PROBLEM DESCRIPTION:
All the entries, exactly as they read, must be written out again.

(MATERIAL PROVIDED)

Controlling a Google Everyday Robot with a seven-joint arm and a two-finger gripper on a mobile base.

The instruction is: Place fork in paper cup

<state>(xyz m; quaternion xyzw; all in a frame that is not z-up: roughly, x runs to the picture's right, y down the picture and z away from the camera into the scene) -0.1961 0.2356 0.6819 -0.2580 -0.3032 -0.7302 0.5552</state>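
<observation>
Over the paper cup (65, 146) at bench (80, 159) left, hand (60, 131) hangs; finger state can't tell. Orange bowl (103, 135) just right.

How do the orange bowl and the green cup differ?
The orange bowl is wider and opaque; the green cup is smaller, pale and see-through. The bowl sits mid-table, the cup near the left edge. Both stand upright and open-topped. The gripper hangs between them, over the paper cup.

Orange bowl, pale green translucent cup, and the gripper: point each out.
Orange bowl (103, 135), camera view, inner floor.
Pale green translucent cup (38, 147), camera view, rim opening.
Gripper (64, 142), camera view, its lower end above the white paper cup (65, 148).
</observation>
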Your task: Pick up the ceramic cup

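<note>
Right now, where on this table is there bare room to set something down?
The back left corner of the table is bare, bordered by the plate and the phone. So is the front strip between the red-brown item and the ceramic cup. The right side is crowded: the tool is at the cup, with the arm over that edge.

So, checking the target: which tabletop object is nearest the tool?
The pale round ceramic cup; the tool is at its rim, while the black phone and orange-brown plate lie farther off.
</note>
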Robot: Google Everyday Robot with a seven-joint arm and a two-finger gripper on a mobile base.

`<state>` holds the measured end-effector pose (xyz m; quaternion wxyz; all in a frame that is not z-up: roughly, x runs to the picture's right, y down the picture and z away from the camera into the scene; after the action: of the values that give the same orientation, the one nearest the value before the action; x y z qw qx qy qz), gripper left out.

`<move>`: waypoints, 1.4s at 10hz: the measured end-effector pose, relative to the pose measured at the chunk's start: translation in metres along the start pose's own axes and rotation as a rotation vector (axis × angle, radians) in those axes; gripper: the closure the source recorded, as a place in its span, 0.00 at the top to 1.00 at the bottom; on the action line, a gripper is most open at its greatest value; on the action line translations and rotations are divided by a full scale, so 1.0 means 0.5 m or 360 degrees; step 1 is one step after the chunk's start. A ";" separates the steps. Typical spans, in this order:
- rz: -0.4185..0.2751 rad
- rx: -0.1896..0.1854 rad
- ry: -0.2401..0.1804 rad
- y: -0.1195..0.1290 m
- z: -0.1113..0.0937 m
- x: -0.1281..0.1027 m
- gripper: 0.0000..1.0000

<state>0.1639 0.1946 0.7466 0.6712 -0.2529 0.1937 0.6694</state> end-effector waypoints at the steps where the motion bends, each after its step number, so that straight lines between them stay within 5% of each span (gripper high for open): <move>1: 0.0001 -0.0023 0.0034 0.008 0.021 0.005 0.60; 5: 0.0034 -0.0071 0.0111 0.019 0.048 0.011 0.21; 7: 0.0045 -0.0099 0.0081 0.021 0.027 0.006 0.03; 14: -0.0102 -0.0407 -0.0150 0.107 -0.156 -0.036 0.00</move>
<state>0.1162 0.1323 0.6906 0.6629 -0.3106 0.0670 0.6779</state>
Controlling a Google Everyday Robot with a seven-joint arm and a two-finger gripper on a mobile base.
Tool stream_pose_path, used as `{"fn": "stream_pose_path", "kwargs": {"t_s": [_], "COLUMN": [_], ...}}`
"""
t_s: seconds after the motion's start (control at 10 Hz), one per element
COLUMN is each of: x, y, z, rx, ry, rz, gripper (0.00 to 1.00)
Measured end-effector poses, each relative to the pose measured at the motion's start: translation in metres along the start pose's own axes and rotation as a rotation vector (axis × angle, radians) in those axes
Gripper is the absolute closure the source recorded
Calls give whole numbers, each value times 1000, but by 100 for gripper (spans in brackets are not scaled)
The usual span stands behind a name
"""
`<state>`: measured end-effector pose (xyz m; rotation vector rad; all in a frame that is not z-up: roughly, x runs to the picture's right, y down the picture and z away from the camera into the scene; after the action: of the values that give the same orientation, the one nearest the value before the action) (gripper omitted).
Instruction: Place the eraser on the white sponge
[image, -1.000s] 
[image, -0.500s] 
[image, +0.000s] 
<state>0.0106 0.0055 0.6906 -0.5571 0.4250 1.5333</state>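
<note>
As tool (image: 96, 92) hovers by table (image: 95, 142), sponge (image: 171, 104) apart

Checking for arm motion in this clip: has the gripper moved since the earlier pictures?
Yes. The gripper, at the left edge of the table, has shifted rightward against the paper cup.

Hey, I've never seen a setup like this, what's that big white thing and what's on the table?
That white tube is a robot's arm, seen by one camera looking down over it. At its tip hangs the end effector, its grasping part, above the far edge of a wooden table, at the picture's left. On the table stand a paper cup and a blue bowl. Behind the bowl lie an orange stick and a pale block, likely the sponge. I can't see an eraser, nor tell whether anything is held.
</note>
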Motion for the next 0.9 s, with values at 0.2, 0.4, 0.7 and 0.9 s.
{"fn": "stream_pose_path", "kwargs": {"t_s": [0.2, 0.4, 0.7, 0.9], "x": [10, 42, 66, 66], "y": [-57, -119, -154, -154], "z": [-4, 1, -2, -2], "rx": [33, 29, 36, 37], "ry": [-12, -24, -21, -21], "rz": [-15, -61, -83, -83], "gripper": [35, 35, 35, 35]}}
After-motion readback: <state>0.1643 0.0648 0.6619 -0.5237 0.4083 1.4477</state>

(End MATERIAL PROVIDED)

RESPONSE BOX:
Controlling a Google Everyday Robot with a seven-joint arm and a two-finger gripper on a mobile base.

The instruction is: Place fork in paper cup

<state>(xyz m; quaternion xyzw; all in a frame that is not z-up: roughly, x runs to the picture's right, y down the picture and z away from the camera into the scene) -0.1961 0.2356 0.6819 -0.2580 -0.3032 -0.7302 0.5552</state>
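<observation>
Over the paper cup (65, 146) at bench (80, 159) left, hand (60, 131) hangs; finger state can't tell. Orange bowl (103, 135) just right.

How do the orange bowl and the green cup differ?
The orange bowl is wider and opaque; the green cup is smaller, pale and see-through. The bowl sits mid-table, the cup near the left edge. Both stand upright and open-topped. The gripper hangs between them, over the paper cup.

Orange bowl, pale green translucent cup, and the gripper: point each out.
Orange bowl (103, 135), camera view, inner floor.
Pale green translucent cup (38, 147), camera view, rim opening.
Gripper (64, 142), camera view, its lower end above the white paper cup (65, 148).
</observation>
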Your task: Pick up the ceramic cup

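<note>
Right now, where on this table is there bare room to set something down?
The back left corner of the table is bare, bordered by the plate and the phone. So is the front strip between the red-brown item and the ceramic cup. The right side is crowded: the tool is at the cup, with the arm over that edge.

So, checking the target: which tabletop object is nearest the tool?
The pale round ceramic cup; the tool is at its rim, while the black phone and orange-brown plate lie farther off.
</note>
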Robot: Google Everyday Robot with a seven-joint arm and a two-finger gripper on a mobile base.

`<state>` holds the measured end-effector pose (xyz m; quaternion wxyz; all in a frame that is not z-up: roughly, x runs to the picture's right, y down the picture and z away from the camera into the scene; after the action: of the values that give the same orientation, the one nearest the value before the action; x y z qw qx qy qz), gripper left out.

`<move>`: waypoints, 1.4s at 10hz: the measured end-effector pose, relative to the pose measured at the chunk's start: translation in metres along the start pose's own axes and rotation as a rotation vector (axis × angle, radians) in those axes; gripper: the closure the source recorded, as a place in its span, 0.00 at the top to 1.00 at the bottom; on the action line, a gripper is most open at its greatest value; on the action line translations and rotations are divided by a full scale, so 1.0 means 0.5 m or 360 degrees; step 1 is one step after the chunk's start. A ";" separates the steps. Typical spans, in this order:
- rz: -0.4185..0.2751 rad
- rx: -0.1896..0.1854 rad
- ry: -0.2401..0.1804 rad
- y: -0.1195..0.1290 m
- z: -0.1113..0.0937 m
- x: -0.1281..0.1027 m
- gripper: 0.0000..1.0000

<state>0.1639 0.1946 0.7466 0.6712 -0.2529 0.1937 0.6694</state> end-effector waypoints at the steps where the motion bends, each after its step number, so that straight lines between them stay within 5% of each span (gripper high for open): <move>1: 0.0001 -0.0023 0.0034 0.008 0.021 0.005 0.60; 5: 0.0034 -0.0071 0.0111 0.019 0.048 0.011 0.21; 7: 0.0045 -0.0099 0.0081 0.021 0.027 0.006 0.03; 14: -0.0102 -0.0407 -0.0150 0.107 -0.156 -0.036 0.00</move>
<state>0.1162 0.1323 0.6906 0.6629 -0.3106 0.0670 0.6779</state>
Controlling a Google Everyday Robot with a seven-joint arm and a two-finger gripper on a mobile base.
Tool stream_pose_path, used as `{"fn": "stream_pose_path", "kwargs": {"t_s": [_], "COLUMN": [_], ...}}`
"""
t_s: seconds after the motion's start (control at 10 Hz), one per element
COLUMN is each of: x, y, z, rx, ry, rz, gripper (0.00 to 1.00)
Measured end-effector poses, each relative to the pose measured at the motion's start: translation in metres along the start pose's own axes and rotation as a rotation vector (axis × angle, radians) in those axes
Gripper is the absolute closure the source recorded
Calls give whole numbers, each value times 1000, but by 100 for gripper (spans in brackets are not scaled)
The usual span stands behind a name
"""
`<state>`: measured end-effector pose (xyz m; rotation vector rad; all in a frame that is not z-up: roughly, x runs to the picture's right, y down the picture and z away from the camera into the scene; after the action: of the values that give the same orientation, the one nearest the value before the action) (gripper omitted).
Instruction: Place the eraser on the white sponge
[image, -1.000s] 
[image, -0.500s] 
[image, +0.000s] 
<state>0.0106 0.0055 0.6906 -0.5571 0.4250 1.5333</state>
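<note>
As tool (image: 96, 92) hovers by table (image: 95, 142), sponge (image: 171, 104) apart

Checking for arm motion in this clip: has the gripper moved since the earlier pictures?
Yes. The gripper, at the left edge of the table, has shifted rightward against the paper cup.

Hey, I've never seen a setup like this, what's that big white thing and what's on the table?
That white tube is a robot's arm, seen by one camera looking down over it. At its tip hangs the end effector, its grasping part, above the far edge of a wooden table, at the picture's left. On the table stand a paper cup and a blue bowl. Behind the bowl lie an orange stick and a pale block, likely the sponge. I can't see an eraser, nor tell whether anything is held.
</note>
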Motion for the next 0.9 s, with values at 0.2, 0.4, 0.7 and 0.9 s.
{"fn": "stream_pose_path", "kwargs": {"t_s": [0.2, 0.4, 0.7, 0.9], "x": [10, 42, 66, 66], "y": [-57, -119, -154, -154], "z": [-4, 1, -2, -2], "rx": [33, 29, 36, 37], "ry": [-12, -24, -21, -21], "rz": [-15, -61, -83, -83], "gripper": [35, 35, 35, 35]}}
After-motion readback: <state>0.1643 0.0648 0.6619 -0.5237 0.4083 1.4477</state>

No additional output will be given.